Oltre una tonnellata e mezza di gas è stata sequestrata in un’operazione della Guardia di Finanza – Comando Provinciale di Pisa – a seguito di controlli su attività commerciali della provincia.
In totale, sono state confiscate 127 bombole di Gpl, per un totale di 1.990 chilogrammi di gas, e due persone sono state denunciate per detenzione irregolare di materiali pericolosi.
Interventi nei locali non idonei
Il primo intervento è avvenuto presso un distributore di carburanti a Santa Maria a Monte, dove i finanzieri della Compagnia di San Miniato hanno scoperto 49 bombole di Gpl, per un totale di 601 chilogrammi di gas, custodite in locali prefabbricati ritenuti non idonei e chiusi ermeticamente.
Successivamente, i finanzieri della Compagnia di Pontedera hanno trovato, nell’area esterna di un’attività commerciale a Terricciola, depositi mobili per il trasporto di Gpl. Durante l’ispezione, sono state rinvenute 78 bombole, equivalenti a 1.389 chilogrammi di gas, oltre a un serbatoio interrato con capacità di 875 chilogrammi, anch’esso detenuto in modo irregolare.
Violazioni delle normative di sicurezza
Gli accertamenti hanno messo in evidenza come la capacità complessiva dei recipienti superasse i limiti previsti dalla normativa vigente.
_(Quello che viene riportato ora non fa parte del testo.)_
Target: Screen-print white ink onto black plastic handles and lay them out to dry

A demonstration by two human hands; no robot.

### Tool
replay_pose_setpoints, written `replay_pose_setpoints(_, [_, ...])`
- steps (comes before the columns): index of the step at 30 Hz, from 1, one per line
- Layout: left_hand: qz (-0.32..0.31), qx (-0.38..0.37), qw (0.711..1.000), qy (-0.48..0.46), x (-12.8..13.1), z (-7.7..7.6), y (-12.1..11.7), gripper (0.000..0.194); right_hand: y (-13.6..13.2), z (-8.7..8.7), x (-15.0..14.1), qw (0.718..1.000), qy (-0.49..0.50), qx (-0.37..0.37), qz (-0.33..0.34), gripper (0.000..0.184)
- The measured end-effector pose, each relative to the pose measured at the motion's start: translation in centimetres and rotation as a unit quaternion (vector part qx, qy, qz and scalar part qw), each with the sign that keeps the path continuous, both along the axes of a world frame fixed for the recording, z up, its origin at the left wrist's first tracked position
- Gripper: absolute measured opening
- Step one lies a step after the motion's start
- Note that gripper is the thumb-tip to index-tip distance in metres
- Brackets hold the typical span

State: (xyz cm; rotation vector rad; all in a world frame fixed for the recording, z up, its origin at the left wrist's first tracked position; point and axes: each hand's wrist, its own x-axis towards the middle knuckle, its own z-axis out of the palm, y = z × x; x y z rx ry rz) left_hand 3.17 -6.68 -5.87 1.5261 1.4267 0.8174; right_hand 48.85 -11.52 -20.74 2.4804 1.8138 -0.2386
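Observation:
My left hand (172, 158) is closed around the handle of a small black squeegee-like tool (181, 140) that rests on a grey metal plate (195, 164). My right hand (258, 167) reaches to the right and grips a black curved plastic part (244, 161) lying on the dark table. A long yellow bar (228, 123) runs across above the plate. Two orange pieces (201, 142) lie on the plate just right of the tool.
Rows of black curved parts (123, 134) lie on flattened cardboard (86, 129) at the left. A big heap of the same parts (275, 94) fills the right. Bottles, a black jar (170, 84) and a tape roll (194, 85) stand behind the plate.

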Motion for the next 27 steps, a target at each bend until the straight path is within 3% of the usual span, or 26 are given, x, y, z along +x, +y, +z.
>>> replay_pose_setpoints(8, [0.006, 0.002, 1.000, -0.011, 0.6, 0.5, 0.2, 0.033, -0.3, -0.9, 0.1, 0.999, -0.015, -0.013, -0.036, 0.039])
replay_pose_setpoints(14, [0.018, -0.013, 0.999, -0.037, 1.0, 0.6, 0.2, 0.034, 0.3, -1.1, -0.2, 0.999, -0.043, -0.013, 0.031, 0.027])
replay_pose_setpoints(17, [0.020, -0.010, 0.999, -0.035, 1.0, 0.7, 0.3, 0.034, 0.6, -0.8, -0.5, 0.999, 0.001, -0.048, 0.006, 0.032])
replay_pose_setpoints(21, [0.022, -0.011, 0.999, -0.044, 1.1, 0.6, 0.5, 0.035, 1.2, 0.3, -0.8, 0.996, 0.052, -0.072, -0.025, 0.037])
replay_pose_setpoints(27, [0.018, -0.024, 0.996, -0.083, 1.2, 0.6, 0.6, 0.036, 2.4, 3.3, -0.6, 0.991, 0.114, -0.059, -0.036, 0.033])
Tale situazione avrebbe richiesto l’assoggettamento dell’attività ai controlli dei Vigili del Fuoco e la presentazione della Segnalazione certificata di inizio attività (Scia) antincendio, che in un caso risultava del tutto assente.
Inoltre, le modalità di stoccaggio non rispettavano le prescrizioni tecniche, che richiedono protezione dei recipienti dall’irraggiamento diretto, utilizzo di armadi metallici ventilati e delimitazione dell’area per impedire l’accesso a persone non autorizzate.
Secondo gli investigatori, l’assenza di tali misure avrebbe comportato un concreto pericolo per la pubblica incolumità. Per questa ragione, è scattato il sequestro penale delle bombole e delle aree coinvolte, con le due persone denunciati alla Procura della Repubblica.
Le bombole sequestrate sono state trasferite in depositi autorizzati e messe sotto custodia giudiziaria, adottando misure idonee a prevenire rischi di incidenti.